Ancora pochi giorni di tempo per presentare domanda per il bonus baby sitter che può essere appannaggio anche dei nonni.

Scade lunedì 31 agosto il termine per richiedere il bonus baby sitter, una misura molto importante per tutte le famiglie dove entrambi i genitori lavorano e devono trovare un a persona che tenga i propri bambini. Uno strumento che è stato molto utilizzato dalle famiglie, soprattutto da quando il governo per l’emergenza sanitaria ha chiuso le scuole e non le ha più riaperte per tutto lo scorso anno scolastico.
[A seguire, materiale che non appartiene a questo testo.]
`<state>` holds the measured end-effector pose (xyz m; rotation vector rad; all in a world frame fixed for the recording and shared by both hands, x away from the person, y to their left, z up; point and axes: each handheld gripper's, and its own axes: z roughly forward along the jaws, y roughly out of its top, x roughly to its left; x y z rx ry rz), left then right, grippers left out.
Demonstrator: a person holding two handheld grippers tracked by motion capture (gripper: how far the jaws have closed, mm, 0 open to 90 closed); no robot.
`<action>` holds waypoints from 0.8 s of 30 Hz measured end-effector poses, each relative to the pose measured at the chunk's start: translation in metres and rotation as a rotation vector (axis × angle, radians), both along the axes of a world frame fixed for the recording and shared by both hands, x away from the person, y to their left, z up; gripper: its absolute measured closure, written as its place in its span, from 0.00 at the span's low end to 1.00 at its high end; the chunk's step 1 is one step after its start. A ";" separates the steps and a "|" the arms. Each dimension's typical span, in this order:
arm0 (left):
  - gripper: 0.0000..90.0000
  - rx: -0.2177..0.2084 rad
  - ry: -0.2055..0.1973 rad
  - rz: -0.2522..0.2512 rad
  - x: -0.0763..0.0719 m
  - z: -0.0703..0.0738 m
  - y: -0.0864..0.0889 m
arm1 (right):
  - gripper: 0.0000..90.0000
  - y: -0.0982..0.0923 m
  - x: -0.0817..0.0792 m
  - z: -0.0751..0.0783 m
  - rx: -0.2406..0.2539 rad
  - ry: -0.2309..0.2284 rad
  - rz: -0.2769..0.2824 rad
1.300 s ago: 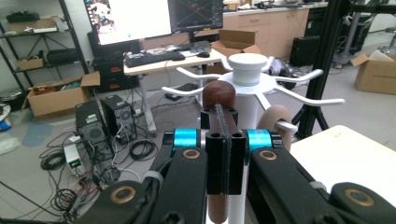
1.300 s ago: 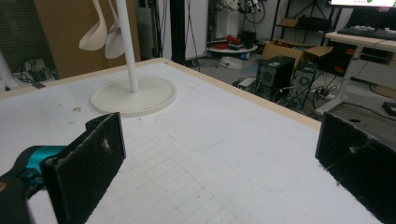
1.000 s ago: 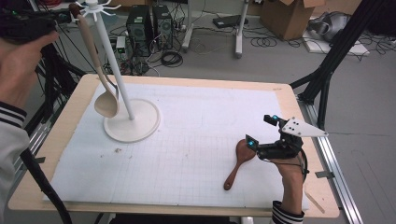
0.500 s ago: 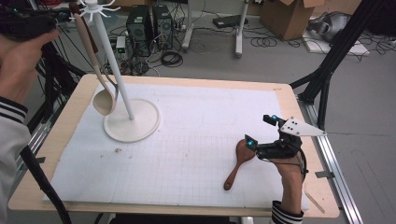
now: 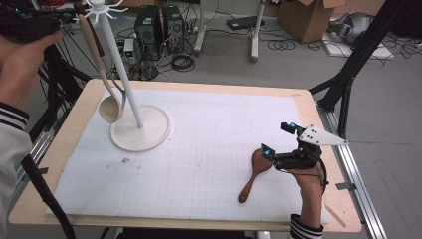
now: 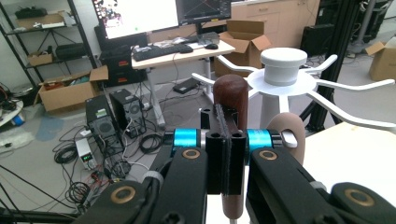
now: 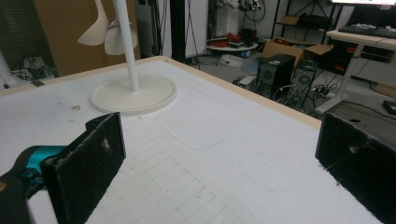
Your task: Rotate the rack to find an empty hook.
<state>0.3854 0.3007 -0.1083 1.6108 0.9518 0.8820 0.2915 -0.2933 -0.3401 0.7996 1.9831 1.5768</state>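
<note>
A white rack [image 5: 130, 94] with hook arms at its top [image 6: 282, 70] stands on a round base at the table's left. My left gripper [image 6: 226, 121] is up beside the rack's top [image 5: 69, 14], shut on the dark brown handle [image 6: 230, 95] of a utensil. A beige spoon [image 5: 110, 107] hangs along the pole, and its holed handle end [image 6: 286, 135] is just beyond the jaws. My right gripper [image 5: 277, 138] rests low at the table's right with its pads [image 7: 88, 158] far apart and nothing between them. A brown wooden spoon [image 5: 254, 172] lies on the mat just left of it.
A white gridded mat [image 5: 209, 134] covers the wooden table. The rack's base [image 7: 133, 95] sits far ahead in the right gripper view, with two pale spoon bowls [image 7: 107, 32] hanging above it. Computer towers, cables and boxes lie on the floor beyond the table.
</note>
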 end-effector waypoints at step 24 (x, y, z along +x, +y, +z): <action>0.85 -0.061 -0.029 -0.256 -0.041 -0.046 0.015 | 0.01 -0.003 -0.003 0.002 -0.006 -0.013 -0.002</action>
L’importanza di questo strumento assistenziale per le famiglie con figli è ancora maggiore se si pensa al fatto che il bonus può essere speso anche se la baby sitter è un familiare non convivente, a tal punto che molti lo chiamano bonus baby sitter nonni. Fatto sta che la domanda va in scadenza tra 4 giorni, cioè fino al 31 agosto prossimo.

Un bonus da 1.200 euro

Il bonus ha un valore complessivo di 1.200 euro che diventano 2.000 per i genitori lavoratori più occupati dalla fase emergenziale legata al coronavirus, cioè gli operatori della sanità, della difesa e del soccorso pubblico. Il bonus, occorre ricordare, viene erogato dietro richiesta da parte delle famiglie con figli, in alternativa al congedo parentale. In pratica, il bonus è negato a coloro che sfruttano le altre misure destinate a genitori lavoratori con figli da accudire, come lo è proprio il congedo parentale. In effetti questo bonus baby sitter è alternativo al congedo parentale retribuito ai genitori con figli minori di 12 anni o a prescindere dall’età del figlio, se questi è portatore di handicap grave.
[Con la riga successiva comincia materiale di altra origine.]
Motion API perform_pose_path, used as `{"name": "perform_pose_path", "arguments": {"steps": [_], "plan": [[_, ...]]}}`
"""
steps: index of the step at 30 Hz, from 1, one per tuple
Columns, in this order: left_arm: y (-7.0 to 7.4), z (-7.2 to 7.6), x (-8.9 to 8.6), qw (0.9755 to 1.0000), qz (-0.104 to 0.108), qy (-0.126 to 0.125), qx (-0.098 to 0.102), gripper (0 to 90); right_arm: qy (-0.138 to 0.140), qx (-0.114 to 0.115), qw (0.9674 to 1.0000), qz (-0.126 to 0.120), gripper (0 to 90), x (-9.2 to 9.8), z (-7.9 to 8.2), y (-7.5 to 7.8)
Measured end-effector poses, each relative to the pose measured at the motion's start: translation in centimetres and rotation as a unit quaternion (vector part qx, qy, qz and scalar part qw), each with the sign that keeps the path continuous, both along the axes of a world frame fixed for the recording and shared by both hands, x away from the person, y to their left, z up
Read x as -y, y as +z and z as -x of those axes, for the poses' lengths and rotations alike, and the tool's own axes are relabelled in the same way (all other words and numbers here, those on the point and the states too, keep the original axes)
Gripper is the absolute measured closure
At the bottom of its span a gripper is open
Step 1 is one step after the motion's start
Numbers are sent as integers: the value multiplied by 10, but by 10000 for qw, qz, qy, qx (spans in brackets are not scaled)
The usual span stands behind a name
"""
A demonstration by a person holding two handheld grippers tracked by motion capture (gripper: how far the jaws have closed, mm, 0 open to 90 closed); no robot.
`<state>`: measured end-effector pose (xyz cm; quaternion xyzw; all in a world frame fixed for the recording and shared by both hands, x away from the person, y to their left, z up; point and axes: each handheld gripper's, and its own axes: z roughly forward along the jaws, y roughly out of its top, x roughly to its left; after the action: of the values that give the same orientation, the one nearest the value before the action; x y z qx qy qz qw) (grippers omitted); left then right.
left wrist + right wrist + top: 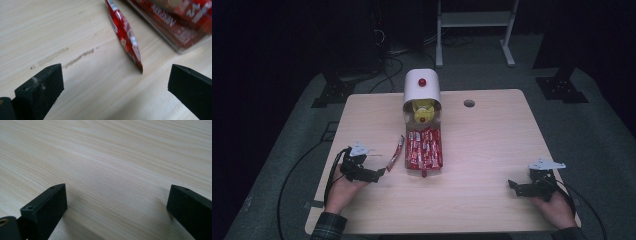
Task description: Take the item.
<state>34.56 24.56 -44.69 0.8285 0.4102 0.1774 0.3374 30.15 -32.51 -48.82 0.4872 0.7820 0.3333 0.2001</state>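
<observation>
Single red sachet point(395, 153): loose on the light wood tabletop point(492, 145), long axis running 1 to 7 o'clock, lower tip nearest the left gripper point(381, 173). In the left gripper view its print is blurred and its far end is cut off at the top.

Tray of red sachets point(424, 148): centre, just beside the loose one at 3 o'clock, long axis 12 to 6.

White dispenser point(422, 89): at 12 o'clock; yellow contents hard to make out.

Left gripper: released, jaws wide, nothing between them.

Right gripper point(512, 186): released, near the 4 o'clock edge, open tabletop around it.
</observation>
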Motion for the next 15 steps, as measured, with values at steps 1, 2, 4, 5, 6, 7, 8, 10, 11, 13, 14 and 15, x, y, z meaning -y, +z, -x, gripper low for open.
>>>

Altre cause di esclusione dal bonus baby sitter e altre notizie utili

Naturalmente la misura si rivolge solo a chi ha realmente bisogno della baby sitter, perché non può essere concesso a famiglie al cui interno ci sono soggetti che hanno ricevuto un’altra forma di sostegno al reddito dopo la cessazione, riduzione o sospensione del proprio rapporto di lavoro. Per esempio, non hanno diritto al bonus baby sitter le famiglie al cui interno c’è un soggetto beneficiario di Naspi, Dis.Coll, cassa integrazione o altro ammortizzatore sociale.

Al contrario, il bonus baby sitter è appannaggio di famiglie anche se i genitori lavorano in smart working, o se la cassa integrazione è collegata non alla sospensione delle attività lavorative, ma solo alla loro riduzione di orario. Possono essere remunerate le prestazioni di baby-sitting svolte dal 5 marzo al 14 settembre, e quanto si percepisce di bonus è esentasse, perché tassato alla fonte e non va riportato in dichiarazione dei redditi.

Per ottenere il beneficio del bonus occorre che il richiedente attivi il Libretto Famiglia sul sito dell’Inps perché è tramite questo strumento che il bonus è erogato. A tal proposito dopo l’accoglimento della domanda il beneficiario ha 15 giorni per attivare la procedura sul sito dell’Inps.